● Exercise:
Give back, unchanged, the line containing "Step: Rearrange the" and every line after it up to the end of the listing.

=== Section Start ===

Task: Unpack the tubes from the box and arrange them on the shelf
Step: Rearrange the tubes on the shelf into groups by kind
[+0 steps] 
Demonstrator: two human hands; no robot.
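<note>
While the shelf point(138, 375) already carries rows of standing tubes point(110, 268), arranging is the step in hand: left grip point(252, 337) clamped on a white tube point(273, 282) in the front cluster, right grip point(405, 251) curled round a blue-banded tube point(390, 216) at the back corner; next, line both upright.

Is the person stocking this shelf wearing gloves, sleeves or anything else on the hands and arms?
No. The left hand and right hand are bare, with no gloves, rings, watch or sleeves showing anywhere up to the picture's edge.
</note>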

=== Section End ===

● Written solution:
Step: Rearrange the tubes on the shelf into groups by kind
[+0 steps] 
Demonstrator: two human hands; no robot.
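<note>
While the shelf point(138, 375) already carries rows of standing tubes point(110, 268), arranging is the step in hand: left grip point(252, 337) clamped on a white tube point(273, 282) in the front cluster, right grip point(405, 251) curled round a blue-banded tube point(390, 216) at the back corner; next, line both upright.

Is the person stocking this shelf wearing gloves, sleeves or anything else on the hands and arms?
No. The left hand and right hand are bare, with no gloves, rings, watch or sleeves showing anywhere up to the picture's edge.
</note>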

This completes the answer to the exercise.